Color blindness, referred to by doctors as color vision deficiency (CVD), is said to occur more often in boys than girls and more often among European populations than African and Hispanic populations. A new study investigating CVD in four ethnicities of preschool children residing in California found that girls are indeed less likely to be color blind. Plus, the researchers also discovered that Caucasian boys have the highest prevalence, with one in 20 testing color blind, while African-American boys have the lowest: just 14 in every 100 passed the color identifying test.
The Multi-Ethnic Pediatric Eye Disease Study (MEPEDS) was designed to investigate the prevalence of vision disorders in 6- to 72-month-old children who were black, Asian, Hispanic, non-Hispanic white, and lived in Los Angeles and Riverside counties in California. The study’s purpose was to report the ethnicity-specific prevalence of congenital CVD among preschool children. A total of 5,960 subjects between the ages of 30 and 72 months were recruited for the study; of these, 4,177 were able to complete the color vision testing: 1,265 black, 812 Asian, 1,280 Hispanic, and 820 non-Hispanic white children. Color vision testing was performed using Color Vision Testing Made Easy color plates, and diagnostic confirmatory testing was performed using the Waggoner HRR Diagnostic Test color plates. After testing the children, the researchers discovered the prevalence of CVD among boys was 1.4 percent for black, 3.1 percent for Asian, 2.6 percent for Hispanic, and 5.6 percent for non-Hispanic white children; while the prevalence in girls was 0.0 percent to 0.5 percent for all ethnicities.

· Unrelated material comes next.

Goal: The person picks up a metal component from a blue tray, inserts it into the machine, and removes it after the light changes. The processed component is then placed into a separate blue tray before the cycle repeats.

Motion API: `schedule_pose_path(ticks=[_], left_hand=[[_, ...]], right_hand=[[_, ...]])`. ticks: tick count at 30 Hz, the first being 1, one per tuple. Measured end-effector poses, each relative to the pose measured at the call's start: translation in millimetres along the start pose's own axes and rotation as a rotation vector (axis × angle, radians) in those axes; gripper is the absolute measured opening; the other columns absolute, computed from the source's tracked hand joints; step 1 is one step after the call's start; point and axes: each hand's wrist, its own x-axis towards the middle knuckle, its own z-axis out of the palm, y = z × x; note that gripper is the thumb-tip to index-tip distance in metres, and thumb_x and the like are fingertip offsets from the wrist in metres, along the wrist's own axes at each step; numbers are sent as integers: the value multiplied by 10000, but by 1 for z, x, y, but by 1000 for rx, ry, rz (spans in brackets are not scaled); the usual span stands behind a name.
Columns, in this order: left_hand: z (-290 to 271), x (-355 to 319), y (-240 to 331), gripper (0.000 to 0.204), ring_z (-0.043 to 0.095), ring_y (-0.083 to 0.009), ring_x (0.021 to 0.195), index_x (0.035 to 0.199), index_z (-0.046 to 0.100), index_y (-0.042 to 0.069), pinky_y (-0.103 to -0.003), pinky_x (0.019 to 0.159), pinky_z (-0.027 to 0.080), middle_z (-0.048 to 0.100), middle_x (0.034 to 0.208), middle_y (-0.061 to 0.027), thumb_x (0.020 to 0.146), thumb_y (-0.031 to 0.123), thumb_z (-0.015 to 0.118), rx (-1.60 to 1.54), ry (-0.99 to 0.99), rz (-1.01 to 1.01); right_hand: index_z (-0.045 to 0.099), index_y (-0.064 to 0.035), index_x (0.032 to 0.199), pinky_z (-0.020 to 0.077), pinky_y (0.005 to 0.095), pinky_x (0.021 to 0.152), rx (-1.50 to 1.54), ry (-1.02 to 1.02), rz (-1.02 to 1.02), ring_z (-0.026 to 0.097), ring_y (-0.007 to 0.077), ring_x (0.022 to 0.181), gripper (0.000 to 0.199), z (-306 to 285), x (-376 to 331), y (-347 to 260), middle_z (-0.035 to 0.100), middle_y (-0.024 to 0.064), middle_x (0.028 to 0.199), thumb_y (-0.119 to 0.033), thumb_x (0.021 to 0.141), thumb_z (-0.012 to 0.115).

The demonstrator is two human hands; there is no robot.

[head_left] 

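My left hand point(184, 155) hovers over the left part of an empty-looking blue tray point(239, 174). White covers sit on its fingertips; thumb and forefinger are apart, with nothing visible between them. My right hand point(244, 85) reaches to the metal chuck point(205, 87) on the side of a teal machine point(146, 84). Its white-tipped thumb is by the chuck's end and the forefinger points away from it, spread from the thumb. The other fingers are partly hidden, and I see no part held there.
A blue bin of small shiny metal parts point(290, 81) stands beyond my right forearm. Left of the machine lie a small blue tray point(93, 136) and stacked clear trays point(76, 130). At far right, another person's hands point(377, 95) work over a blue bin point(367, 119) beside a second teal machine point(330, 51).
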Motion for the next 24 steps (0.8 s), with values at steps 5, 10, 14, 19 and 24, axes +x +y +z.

Why is this important? Often, children who have CVD do poorly on tests and assignments that use color-coded materials. "It's not that the child is not smart enough or bright enough, it's that they see the world a little differently," said Dr. Rohit Varma, chairman of the Department of Ophthalmology at the University of Southern California Keck School of Medicine. Varma, the study's principal investigator, suggested in a press release that children with CVD might benefit from different kinds of lesson plans or homework, adding, "That needs to start early on because labeling a child as not smart or bright enough is a huge stigma for the child and causes significant anxiety for the parents and family."
CVD is caused by the absence of color-sensitive pigment in the cone cells of the retina, the light-sensitive layer of tissue lining the back of the eye. When just one pigment is missing, a person may have trouble telling the difference between red and green (the most common type of color blindness). Achromatopsia is a rare and severe form of CVD which causes a person to see everything in shades of gray. The absence or presence of pigment is genetic; the red and green pigment genes are located on the X chromosome, and for this reason CVD occurs more often in boys than girls.